Through the eyes of grieving mother Mary Weiss, Tosto and Olson followed Dan Markingson’s schizophrenia diagnosis, his participation in a University of Minnesota clinical trial for AstraZeneca’s Seroquel and his eventual suicide in 2004. Markingson was diagnosed, treated and enrolled in the study by Dr. Stephen Olson, who also happened to be looking for hard-to-find patients with Markingson’s symptoms for the psychiatric drug trial he was running.

From the judges:

In this piece, Olson and Tosto reported for the first time on schizophrenia patient Dan Markingson’s death and the resulting lawsuit and probes.
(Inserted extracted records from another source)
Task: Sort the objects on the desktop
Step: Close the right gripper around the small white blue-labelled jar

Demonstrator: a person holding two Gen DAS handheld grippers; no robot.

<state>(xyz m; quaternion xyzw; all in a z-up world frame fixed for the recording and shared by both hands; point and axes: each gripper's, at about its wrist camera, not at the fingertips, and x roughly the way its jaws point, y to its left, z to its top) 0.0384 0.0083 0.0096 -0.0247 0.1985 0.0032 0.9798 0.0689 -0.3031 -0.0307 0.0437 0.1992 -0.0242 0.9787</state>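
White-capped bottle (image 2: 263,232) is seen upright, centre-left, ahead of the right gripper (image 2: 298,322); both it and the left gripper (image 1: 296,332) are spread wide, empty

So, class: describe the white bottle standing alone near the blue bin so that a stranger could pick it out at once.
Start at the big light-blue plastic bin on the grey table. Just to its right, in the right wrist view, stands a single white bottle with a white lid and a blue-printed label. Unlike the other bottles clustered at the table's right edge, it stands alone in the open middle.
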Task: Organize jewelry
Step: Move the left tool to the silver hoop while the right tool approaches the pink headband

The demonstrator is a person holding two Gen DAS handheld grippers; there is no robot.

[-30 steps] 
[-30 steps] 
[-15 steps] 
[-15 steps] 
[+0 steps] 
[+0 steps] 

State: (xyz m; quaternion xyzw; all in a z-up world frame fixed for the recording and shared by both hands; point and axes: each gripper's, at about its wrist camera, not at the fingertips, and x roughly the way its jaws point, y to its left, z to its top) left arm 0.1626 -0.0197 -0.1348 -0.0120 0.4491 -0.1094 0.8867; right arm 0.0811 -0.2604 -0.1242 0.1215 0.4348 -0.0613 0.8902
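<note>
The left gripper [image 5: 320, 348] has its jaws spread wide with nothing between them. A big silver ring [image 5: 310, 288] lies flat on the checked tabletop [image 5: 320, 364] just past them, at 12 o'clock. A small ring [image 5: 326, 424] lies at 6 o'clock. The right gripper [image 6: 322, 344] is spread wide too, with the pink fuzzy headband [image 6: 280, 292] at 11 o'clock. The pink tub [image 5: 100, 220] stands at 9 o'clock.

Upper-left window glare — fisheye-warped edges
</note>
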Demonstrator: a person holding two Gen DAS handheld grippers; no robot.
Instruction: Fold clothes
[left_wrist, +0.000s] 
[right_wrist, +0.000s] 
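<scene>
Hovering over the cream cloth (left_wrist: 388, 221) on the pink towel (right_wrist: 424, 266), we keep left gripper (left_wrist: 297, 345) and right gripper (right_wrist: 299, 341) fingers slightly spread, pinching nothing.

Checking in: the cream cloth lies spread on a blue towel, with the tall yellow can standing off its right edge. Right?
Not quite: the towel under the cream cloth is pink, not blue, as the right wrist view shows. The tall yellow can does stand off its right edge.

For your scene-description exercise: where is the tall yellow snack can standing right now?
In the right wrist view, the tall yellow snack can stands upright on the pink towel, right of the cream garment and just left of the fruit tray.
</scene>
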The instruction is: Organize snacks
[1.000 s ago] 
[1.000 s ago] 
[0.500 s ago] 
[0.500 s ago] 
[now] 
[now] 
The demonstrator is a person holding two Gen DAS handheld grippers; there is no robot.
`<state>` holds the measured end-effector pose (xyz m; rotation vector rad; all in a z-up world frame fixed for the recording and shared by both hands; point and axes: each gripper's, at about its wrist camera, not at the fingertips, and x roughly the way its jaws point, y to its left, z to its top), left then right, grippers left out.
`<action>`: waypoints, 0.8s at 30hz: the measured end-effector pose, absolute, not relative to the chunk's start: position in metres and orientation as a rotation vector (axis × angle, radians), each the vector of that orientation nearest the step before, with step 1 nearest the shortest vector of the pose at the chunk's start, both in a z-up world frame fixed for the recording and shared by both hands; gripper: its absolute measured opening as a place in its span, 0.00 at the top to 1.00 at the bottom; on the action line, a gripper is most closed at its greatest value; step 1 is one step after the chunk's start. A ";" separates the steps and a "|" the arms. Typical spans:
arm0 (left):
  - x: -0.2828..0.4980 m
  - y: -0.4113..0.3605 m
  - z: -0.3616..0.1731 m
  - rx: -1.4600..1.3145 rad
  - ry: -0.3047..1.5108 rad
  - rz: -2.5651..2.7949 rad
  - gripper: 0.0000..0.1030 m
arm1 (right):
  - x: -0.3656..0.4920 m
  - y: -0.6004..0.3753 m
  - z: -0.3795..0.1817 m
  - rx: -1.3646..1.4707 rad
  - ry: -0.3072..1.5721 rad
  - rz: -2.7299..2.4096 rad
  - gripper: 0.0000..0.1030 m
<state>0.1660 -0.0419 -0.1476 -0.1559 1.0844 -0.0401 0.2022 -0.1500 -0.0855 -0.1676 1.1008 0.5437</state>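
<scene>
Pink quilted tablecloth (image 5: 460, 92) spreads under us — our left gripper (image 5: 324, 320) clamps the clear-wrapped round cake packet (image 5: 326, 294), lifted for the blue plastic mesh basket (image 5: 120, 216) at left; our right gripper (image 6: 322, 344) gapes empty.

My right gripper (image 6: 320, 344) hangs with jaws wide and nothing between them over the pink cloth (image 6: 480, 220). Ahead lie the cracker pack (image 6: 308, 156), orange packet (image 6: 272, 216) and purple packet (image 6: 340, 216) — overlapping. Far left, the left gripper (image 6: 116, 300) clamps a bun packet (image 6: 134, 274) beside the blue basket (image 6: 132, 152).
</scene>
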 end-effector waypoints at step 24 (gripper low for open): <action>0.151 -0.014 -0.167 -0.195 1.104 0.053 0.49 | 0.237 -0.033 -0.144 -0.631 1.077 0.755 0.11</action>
In the process, they pulled back the curtain on the rarely viewed world of industry-funded clinical research and the financial incentives that can compromise a doctor’s decision-making.

Premack judges in this category said: “Through the eyes of one patient, this story shed considerable light on the complicated and competing interests between the development and path to market of new drugs, funding needs of the University and the integrity of medical research. The judges are hopeful that the new ethics task force implemented at the U of M is resulting in changes in conflict of interest policies.”

Olson and Tosto said Markingson’s death also raised “questions about why the Institutional Review Board, the internal group charged with protecting people in university studies, didn’t intervene.” The reporters also used the the $782,000 paid by drug companies to the two psychiatrists overseeing Markingson’s trial (including $261,000 from AstraZeneca) to highlight national criticism of the conflict of interest inherent in pharmaceutical-company funding of clinical trials and questioned whether study staff would be willing to let the public know if something untoward occurred during a trial.

“Physicians face a difficult choice,” testified Dr. Greg Rosenthal, an Ohio eye specialist. “One path is to go along. With drug company money, you can increase your income, prestige, build your practice or fund a department, research or professorships. The middle ground is to simply look away. The hard choice is to fight back.”